Spark RAPIDS - Operation not replaced with GPU version

I am new to Rapids and I have trouble understanding the supported operations.

I have data in following format:

+------------+----------+
|        kmer|source_seq|
+------------+----------+
|TGTCGGTTTAA$|         4|
|ACCACCACCAC$|         8|
|GCATAATTTCC$|         1|
|CCGTCAAAGCG$|         7|
|CCGTCCCGTGG$|         6|
|GCGCTGTTATG$|         2|
|GAGCATAGGTG$|         5|
|CGGCGGATTCT$|         0|
|GGCGCGAGGGT$|         3|
|CCACCACCAC$A|         8|
|CACCACCAC$AA|         8|
|CCCAAAAAAAAA|         0|
|AAGAAAAAAAAA|         5|
|AAGAAAAAAAAA|         0|
|TGTAAAAAAAAA|         0|
|CCACAAAAAAAA|         8|
|AGACAAAAAAAA|         7|
|CCCCAAAAAAAA|         0|
|CAAGAAAAAAAA|         5|
|TAAGAAAAAAAA|         0|
+------------+----------+

And to I am trying to find out which "kmer"s have which "source_seq"'s, using the following code:

val w = Window.partitionBy("kmer")
x.withColumn("source_seqs", collect_list("source_seq").over(w))

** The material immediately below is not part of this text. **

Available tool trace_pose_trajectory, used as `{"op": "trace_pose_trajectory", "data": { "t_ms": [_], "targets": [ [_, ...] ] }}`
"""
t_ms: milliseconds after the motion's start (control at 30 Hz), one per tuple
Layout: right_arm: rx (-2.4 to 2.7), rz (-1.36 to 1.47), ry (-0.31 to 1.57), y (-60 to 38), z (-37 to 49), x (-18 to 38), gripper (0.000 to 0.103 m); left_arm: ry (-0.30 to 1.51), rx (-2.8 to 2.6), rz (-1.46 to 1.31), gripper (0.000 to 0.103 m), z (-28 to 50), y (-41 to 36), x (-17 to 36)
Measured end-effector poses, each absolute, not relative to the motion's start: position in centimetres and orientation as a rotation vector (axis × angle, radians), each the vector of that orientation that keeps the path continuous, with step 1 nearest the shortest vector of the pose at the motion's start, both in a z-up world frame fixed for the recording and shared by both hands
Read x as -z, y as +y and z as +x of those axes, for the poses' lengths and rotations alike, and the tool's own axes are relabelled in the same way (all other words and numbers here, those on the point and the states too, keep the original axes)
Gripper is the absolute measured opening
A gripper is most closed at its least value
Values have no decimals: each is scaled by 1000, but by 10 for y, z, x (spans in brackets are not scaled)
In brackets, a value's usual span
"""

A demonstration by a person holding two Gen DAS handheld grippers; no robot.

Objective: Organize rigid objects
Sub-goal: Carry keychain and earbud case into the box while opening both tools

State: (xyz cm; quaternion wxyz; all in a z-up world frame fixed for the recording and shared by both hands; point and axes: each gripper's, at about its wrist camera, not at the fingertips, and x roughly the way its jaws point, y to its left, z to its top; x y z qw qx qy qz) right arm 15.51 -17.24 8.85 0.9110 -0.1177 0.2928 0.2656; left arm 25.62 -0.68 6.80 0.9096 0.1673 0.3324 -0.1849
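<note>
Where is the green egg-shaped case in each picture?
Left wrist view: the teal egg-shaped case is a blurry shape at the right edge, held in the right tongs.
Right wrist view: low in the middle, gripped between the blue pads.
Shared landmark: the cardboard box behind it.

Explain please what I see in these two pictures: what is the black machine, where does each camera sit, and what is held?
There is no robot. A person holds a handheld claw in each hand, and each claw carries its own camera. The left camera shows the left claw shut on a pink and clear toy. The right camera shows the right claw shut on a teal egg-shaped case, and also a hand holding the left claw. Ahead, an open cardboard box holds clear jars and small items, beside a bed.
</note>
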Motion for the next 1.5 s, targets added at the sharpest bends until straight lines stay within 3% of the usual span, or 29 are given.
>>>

// Result is something like this:
+------------+----------+-----------+                                           
|        kmer|source_seq|source_seqs|
+------------+----------+-----------+
|AAAACAAGACCA|         2|        [2]|
|AAAACAAGCAGC|         4|        [4]|
|AAAACCACGAGC|         3|        [3]|
|AAAACCGCCAAA|         7|        [7]|
|AAAACCGGTGTG|         1|        [1]|
|AAAACCTATATC|         5|        [5]|
|AAAACGACTTCT|         6|        [6]|
|AAAACGCGCAAG|         3|        [3]|
|AAAAGGCCTATT|         7|        [7]|
|AAAAGGCGTTCG|         3|        [3]|
|AAAAGGCTGTGA|         1|        [1]|
|AAAAGGTCTACC|         2|        [2]|
|AAAAGTCGAGCA|         7|     [7, 0]|
|AAAAGTCGAGCA|         0|     [7, 0]|
|AAAATCCGATCA|         0|        [0]|
|AAAATCGAGCGG|         0|        [0]|
|AAAATCGTTGAA|         7|        [7]|
|AAAATGGACAAG|         1|        [1]|
|AAAATTGCACCA|         3|        [3]|
|AAACACCGCCGT|         3|        [3]|
+------------+----------+-----------+

The Spark Rapids supported operators documentation mentions collect_list being supported only by windowing, which is what I am doing in my code as far as I know.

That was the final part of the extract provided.